I am finally back! Sorry for the long absence! I was away visiting my son who is teaching in Morocco. Richard and I had a wonderful visit with him and really enjoyed our time in Marrakech, Essaouira and surroundings. We also enjoyed our week in Barcelona before heading to Morocco.

One thing I could not help but notice while in both Spain and Morocco, was the number of people of all ages you see out and about, even late into the evening. Children, youth, young adults, middle-aged and older adults all seem to congregate in the outdoor coffee or tea cafes and, in Marrakech, also in the famous souks we visited. People came together in community. I didn’t see a lot of folks suffering from the more western affliction of isolation. I think our European and North African friends may be onto something here.
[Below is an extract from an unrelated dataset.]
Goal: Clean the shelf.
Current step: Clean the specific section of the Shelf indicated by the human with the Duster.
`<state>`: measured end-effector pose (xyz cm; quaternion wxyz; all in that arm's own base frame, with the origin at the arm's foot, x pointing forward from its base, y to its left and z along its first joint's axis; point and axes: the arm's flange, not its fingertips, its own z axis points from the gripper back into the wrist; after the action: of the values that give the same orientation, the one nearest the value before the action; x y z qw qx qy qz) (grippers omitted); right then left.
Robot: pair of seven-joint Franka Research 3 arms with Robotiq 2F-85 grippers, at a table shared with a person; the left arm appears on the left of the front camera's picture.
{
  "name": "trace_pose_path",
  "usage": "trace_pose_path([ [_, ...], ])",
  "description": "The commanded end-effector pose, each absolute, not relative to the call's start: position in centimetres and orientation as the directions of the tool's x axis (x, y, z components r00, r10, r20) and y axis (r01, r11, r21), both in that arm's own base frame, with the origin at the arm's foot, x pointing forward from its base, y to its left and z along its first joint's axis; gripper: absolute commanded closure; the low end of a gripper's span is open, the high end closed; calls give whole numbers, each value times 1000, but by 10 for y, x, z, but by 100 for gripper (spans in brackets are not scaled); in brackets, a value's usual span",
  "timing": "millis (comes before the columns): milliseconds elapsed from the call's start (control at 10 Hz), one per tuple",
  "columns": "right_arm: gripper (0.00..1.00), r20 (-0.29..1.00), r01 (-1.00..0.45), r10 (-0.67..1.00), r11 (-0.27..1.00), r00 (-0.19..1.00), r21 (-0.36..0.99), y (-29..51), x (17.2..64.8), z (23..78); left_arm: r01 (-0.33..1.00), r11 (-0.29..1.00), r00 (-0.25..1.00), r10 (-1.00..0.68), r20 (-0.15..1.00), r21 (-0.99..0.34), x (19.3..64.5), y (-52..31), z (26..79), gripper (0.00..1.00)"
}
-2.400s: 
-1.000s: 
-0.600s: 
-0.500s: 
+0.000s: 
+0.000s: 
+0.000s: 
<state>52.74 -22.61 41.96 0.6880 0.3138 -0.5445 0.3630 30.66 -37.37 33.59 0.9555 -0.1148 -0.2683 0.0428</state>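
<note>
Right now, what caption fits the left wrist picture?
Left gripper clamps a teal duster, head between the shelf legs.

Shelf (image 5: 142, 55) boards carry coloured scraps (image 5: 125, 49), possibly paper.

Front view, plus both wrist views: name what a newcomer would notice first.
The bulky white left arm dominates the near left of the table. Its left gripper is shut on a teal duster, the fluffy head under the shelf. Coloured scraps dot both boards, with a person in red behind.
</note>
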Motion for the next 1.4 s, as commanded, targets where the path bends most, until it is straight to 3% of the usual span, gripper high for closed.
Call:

In her research, for example, Dr. Laura L. Carstensen has found that being alone or isolated from others is not good for our health. Carstensen is Professor of Psychology and Public Policy at Stanford University and the founding director of the Stanford Center on Longevity. Knowing that there are people who care about you, she observes, is essential to healthy aging. As she writes, “The perception that you are alone is as great a risk factor for mortality as cigarette smoking.”[1] Carstensen’s observations, however, are alarming when we consider the Baby Boom generation. In her observations below, Carstensen affirms what Robert Putnam noticed over 15 years ago in his ground-breaking book, Bowling Alone: The Collapse and Revival of American Community.
The 55-to-64-year-olds just about to join the ranks of the elderly are far less socially engaged now than their predecessors were at the same age 20 years ago. And this pattern emerged across virtually all traditional measures of social engagement: Boomers are less likely to participate in community or religious organizations than were their counterparts 20 years ago. They are less likely to be married. They talk with their neighbors less frequently. And it doesn’t stop with participation in communities and neighborhoods: boomers report fewer meaningful interactions with their spouses and partners than did previous generations, and they report weaker ties to family and friends.[2]

In the opening pages of the Bible, we are reminded of our need for community and its centrality to healthy living: “The Lord God said, “It is not good for the man to be alone. I will make a helper suitable for him” (Genesis 2:18). I take this not so much to be a commentary on men and marriage, although studies show again and again that men live longer and happier lives when they are married; rather, I see this primarily as an observation on how essential friendships and other relationships — married or single, straight or gay – are for women and men both. Indeed, one of our greatest fears in life, from early infancy right to older adulthood, is that we will be left alone. Perhaps this is why the authors of our United Church’s A New Creed thought that it was so important to highlight, not once but twice, that “we are not alone.”[3] Healthy living means being in relationship with God and others.
What are you doing to nurture your relationship with God and others? I would love to hear!
Footnotes:
[1] Laura L. Carstensen, “Baby Boomer Are Isolating Themselves as They Age,” Time Magazine, May 23, 2016.
[2] Ibid.
[3] A New Creed , the United Church of Canada, (1968; rev. 1980, 1994).